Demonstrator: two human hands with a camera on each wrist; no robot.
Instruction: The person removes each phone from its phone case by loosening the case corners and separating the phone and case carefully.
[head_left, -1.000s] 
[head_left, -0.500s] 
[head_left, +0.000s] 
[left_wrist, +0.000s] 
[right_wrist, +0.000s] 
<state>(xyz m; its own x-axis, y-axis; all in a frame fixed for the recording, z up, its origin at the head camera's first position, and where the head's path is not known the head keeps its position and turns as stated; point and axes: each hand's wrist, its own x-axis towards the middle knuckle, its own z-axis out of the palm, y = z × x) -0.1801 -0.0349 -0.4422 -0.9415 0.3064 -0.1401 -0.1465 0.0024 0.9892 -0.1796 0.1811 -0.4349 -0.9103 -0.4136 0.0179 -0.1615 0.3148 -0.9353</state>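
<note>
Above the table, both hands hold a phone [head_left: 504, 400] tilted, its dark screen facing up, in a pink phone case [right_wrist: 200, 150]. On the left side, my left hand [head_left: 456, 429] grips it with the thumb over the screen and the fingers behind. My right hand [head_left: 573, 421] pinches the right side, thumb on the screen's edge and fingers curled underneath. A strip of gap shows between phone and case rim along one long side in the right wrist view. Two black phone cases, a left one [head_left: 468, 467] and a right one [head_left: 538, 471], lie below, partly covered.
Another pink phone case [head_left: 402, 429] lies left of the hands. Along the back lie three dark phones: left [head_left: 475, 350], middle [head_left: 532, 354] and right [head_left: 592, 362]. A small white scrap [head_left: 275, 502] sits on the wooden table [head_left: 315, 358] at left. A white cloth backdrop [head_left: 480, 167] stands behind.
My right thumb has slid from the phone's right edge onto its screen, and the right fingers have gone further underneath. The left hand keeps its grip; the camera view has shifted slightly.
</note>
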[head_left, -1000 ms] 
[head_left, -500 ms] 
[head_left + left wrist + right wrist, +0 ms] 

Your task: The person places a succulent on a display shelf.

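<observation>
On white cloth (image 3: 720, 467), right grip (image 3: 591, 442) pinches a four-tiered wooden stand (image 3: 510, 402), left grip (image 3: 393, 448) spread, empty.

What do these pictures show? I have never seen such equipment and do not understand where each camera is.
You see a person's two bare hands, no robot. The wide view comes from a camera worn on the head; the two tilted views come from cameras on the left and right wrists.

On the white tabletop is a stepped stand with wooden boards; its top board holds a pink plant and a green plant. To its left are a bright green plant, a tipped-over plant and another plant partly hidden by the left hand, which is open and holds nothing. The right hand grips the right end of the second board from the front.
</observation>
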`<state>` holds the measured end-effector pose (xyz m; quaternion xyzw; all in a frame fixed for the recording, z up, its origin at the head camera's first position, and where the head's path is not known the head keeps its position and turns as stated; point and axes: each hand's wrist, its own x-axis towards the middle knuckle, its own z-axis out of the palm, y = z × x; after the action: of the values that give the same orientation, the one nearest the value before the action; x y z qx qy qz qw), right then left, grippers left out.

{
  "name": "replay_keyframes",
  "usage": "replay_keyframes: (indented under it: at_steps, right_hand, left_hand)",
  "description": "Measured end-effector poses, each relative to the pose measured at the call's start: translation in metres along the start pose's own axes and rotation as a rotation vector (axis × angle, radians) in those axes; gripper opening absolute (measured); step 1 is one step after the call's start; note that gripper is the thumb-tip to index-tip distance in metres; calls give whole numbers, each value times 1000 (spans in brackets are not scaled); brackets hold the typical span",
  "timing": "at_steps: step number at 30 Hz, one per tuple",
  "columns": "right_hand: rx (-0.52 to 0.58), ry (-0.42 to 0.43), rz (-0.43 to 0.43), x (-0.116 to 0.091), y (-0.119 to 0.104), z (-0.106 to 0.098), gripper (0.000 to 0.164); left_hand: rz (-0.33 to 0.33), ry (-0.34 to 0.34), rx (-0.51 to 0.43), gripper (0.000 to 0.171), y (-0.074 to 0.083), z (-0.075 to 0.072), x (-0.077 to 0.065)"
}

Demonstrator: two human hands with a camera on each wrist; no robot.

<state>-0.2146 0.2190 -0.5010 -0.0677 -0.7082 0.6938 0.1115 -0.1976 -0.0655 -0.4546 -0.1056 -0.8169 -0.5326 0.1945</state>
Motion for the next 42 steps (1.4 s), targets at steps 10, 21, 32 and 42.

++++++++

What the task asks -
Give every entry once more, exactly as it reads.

Answer to this task -
Demonstrator: two human hands with a camera on each wrist; no robot.
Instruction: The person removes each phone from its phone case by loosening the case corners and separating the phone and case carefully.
[head_left, -1.000s] 
[head_left, -0.500s] 
[head_left, +0.000s] 
[left_wrist, +0.000s] 
[right_wrist, +0.000s] 
<state>(xyz m; its own x-axis, y-axis; all in a frame fixed for the recording, z up, its origin at the head camera's first position, and where the head's path is not known the head keeps its position and turns as stated; point and axes: each hand's wrist, its own x-axis towards the middle knuckle, its own z-axis out of the palm, y = z × x) -0.1801 -0.0349 -0.4422 -0.9415 0.3064 -0.1401 -0.1465 0.0024 0.9892 -0.1796 0.1811 -0.4349 -0.9103 -0.4136 0.0179 -0.1615 0.3148 -0.9353</state>
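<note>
Above the table, both hands hold a phone [head_left: 504, 400] tilted, its dark screen facing up, in a pink phone case [right_wrist: 200, 150]. On the left side, my left hand [head_left: 456, 429] grips it with the thumb over the screen and the fingers behind. My right hand [head_left: 573, 421] pinches the right side, thumb on the screen's edge and fingers curled underneath. A strip of gap shows between phone and case rim along one long side in the right wrist view. Two black phone cases, a left one [head_left: 468, 467] and a right one [head_left: 538, 471], lie below, partly covered.
Another pink phone case [head_left: 402, 429] lies left of the hands. Along the back lie three dark phones: left [head_left: 475, 350], middle [head_left: 532, 354] and right [head_left: 592, 362]. A small white scrap [head_left: 275, 502] sits on the wooden table [head_left: 315, 358] at left. A white cloth backdrop [head_left: 480, 167] stands behind.
My right thumb has slid from the phone's right edge onto its screen, and the right fingers have gone further underneath. The left hand keeps its grip; the camera view has shifted slightly.
</note>
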[head_left, -1000 ms] 
[head_left, -500 ms] 
[head_left + left wrist + right wrist, +0 ms] 

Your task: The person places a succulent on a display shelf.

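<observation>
On white cloth (image 3: 720, 467), right grip (image 3: 591, 442) pinches a four-tiered wooden stand (image 3: 510, 402), left grip (image 3: 393, 448) spread, empty.

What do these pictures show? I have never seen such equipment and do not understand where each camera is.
You see a person's two bare hands, no robot. The wide view comes from a camera worn on the head; the two tilted views come from cameras on the left and right wrists.

On the white tabletop is a stepped stand with wooden boards; its top board holds a pink plant and a green plant. To its left are a bright green plant, a tipped-over plant and another plant partly hidden by the left hand, which is open and holds nothing. The right hand grips the right end of the second board from the front.
</observation>
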`<state>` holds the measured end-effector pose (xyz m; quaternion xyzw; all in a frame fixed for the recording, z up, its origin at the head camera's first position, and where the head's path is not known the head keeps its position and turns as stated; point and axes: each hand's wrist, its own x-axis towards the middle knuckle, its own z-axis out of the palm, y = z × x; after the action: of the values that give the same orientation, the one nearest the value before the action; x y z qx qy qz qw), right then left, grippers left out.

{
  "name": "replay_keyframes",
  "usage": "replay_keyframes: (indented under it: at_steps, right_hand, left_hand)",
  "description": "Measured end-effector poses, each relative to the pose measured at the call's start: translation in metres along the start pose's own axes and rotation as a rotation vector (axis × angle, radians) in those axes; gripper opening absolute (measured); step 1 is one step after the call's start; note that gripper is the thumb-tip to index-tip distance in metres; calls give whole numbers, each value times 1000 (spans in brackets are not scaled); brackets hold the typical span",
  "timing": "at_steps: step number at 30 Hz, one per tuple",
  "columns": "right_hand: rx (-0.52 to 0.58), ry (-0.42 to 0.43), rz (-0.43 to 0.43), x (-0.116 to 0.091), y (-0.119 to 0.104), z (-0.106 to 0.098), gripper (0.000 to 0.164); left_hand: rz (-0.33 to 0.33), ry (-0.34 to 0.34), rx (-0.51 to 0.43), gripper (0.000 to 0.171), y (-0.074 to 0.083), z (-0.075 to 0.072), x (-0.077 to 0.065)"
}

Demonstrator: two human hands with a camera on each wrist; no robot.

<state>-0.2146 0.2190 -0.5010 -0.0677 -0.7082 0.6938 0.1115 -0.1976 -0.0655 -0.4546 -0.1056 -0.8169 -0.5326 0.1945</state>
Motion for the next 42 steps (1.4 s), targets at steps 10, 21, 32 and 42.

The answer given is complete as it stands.